Extracted data entries:
--------------------

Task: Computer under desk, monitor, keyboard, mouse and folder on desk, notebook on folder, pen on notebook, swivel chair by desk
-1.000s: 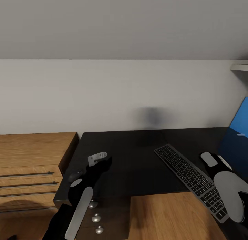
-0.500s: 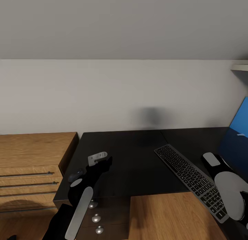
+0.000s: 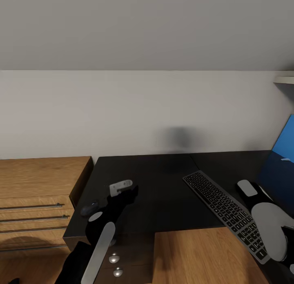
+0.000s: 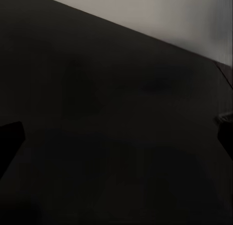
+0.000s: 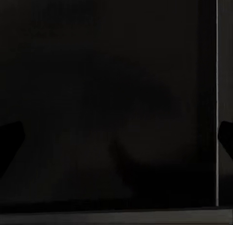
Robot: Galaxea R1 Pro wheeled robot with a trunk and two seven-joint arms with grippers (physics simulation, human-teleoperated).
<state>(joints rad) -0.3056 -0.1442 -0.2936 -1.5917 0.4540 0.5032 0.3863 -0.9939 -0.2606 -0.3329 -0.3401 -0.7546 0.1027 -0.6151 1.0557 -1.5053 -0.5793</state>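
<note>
Keyboard (image 3: 226,210) askew over desk (image 3: 163,182) front edge

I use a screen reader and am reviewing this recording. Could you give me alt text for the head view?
A glossy black desk stands against a white wall, with a keyboard lying diagonally on it at right. The left gripper hovers over the desk's left part, beside a small dark mouse; a light-wood cabinet stands left of the desk.

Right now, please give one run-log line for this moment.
left claw: open, above glossy black desk | small dark grey mouse: near desk's left edge | slim silver-framed keyboard: on desk
</note>
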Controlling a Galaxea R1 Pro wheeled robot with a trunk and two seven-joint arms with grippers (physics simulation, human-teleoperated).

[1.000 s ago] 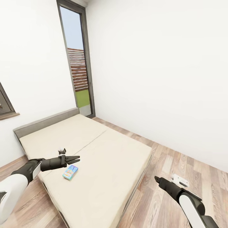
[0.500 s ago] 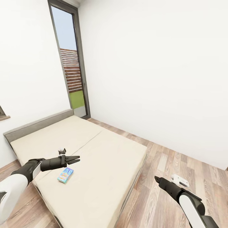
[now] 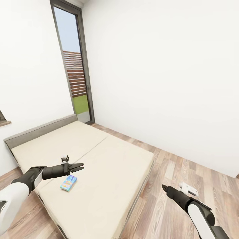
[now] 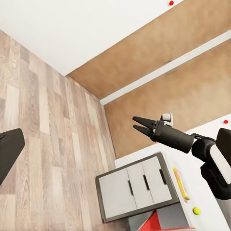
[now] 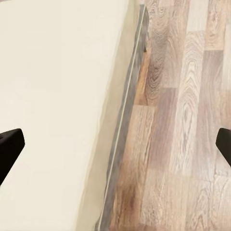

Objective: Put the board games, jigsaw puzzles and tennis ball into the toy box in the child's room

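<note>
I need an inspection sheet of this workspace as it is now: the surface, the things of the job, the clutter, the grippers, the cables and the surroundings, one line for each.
Surface: bed with cream two-part mattress and dark grey frame; wood-plank floor beside it.
Job's things: one small teal-blue board game lies flat on the mattress, near its edge; in the left wrist view, a white-topped table carries a small yellow-green ball.
Clutter: nothing seen.
Grippers: left gripper hovers above the board game, jaws slightly apart, holding nothing; right gripper is over the floor, fingers wide apart in its wrist view, empty.
Cables: nothing seen.
Surroundings: white walls, tall narrow window behind the bed.
</note>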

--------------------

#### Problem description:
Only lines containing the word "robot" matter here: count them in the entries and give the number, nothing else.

#### Result of the task:
2